### Problem requirements
Using the material below, print the line that contains "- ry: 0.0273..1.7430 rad", the line that contains "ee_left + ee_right", and every line in between, exactly and nothing else.

### Given data
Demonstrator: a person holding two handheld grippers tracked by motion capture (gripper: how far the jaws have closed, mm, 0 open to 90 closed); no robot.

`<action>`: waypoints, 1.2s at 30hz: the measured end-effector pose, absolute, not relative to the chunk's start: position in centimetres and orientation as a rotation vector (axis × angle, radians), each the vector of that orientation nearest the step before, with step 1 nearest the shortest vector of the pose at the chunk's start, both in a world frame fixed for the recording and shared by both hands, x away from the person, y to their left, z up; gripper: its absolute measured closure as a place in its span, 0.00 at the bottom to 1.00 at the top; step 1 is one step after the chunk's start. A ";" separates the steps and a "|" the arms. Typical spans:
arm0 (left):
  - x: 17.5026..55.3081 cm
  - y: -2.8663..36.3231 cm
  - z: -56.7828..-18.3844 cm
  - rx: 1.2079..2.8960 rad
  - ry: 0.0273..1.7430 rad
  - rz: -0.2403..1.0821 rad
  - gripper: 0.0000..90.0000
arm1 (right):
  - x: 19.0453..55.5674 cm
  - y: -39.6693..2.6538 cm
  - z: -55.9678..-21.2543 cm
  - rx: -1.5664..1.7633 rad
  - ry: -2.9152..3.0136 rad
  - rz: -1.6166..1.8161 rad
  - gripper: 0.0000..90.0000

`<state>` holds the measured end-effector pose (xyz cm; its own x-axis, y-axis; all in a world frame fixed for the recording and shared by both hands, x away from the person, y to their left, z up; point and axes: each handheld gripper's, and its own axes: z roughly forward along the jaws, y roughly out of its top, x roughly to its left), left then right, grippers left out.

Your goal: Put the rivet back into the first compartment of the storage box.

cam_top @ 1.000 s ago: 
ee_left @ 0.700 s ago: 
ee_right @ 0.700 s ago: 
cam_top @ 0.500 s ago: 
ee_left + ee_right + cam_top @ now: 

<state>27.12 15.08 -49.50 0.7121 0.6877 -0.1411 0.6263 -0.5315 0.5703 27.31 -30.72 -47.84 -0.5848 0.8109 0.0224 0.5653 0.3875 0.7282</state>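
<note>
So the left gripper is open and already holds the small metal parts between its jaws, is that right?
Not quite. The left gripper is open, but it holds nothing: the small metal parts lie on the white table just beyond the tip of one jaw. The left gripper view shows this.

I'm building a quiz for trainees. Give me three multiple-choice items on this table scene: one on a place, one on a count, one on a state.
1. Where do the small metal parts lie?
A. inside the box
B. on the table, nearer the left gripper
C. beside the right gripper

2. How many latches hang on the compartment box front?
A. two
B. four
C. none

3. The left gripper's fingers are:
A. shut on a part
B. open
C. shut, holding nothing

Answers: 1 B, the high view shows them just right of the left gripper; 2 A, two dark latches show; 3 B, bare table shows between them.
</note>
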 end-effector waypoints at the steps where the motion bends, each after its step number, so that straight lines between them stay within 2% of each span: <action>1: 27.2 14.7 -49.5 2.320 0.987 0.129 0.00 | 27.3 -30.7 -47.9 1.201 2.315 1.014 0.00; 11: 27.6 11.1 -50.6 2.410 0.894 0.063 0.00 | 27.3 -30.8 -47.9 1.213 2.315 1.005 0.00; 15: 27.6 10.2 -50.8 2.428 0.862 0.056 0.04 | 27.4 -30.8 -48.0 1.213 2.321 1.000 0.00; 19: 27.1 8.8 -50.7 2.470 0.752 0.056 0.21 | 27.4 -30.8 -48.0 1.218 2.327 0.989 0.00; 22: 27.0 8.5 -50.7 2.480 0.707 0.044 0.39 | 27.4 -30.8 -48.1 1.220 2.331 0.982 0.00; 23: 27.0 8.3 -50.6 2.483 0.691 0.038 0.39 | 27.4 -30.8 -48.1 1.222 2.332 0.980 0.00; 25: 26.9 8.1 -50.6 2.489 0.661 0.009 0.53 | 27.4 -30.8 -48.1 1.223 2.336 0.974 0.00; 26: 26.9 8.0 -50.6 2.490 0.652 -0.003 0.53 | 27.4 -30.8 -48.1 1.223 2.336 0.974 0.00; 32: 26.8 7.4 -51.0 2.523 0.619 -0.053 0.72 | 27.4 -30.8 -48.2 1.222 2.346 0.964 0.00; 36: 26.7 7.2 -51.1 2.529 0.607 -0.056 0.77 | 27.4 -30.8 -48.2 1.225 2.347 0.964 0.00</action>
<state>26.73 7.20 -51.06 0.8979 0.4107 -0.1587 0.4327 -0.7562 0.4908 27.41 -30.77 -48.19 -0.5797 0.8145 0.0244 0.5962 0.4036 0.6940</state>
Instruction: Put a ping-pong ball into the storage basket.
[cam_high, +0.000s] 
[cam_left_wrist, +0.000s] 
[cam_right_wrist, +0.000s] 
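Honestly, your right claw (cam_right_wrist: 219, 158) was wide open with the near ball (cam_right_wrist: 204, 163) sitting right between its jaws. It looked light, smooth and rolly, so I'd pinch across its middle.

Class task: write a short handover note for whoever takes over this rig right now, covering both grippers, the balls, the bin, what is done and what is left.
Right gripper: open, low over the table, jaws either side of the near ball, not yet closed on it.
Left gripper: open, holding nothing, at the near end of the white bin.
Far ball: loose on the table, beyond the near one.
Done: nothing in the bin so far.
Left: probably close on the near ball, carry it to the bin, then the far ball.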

### Reply to the task
  - ry: 0.0273..1.7430 rad
  - rz: -0.2403..1.0821 rad
  - gripper: 0.0000..90.0000
arm1 (right):
  - x: 19.0453..55.5674 cm
  - y: -39.6693..2.6538 cm
  - z: -55.9678..-21.2543 cm
  - rx: -1.5664..1.7633 rad
  - ry: -2.9152..3.0136 rad
  - rz: -1.6166..1.8161 rad
  - gripper: 0.0000..90.0000

`<state>` holds the measured end-effector pose (xyz cm; its own x-axis, y-axis; all in a world frame fixed for the recording and shared by both hands, x away from the person, y to their left, z up; point and axes: each handheld gripper's, and its own axes: z roughly forward along the jaws, y roughly out of its top, x roughly to its left), left then right, grippers left out.

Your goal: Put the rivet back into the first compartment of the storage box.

cam_top @ 1.000 s ago: 
ee_left @ 0.700 s ago: 
ee_right @ 0.700 s ago: 
cam_top @ 0.500 s ago: 
ee_left + ee_right + cam_top @ now: 

The exercise is done, with nothing left to add.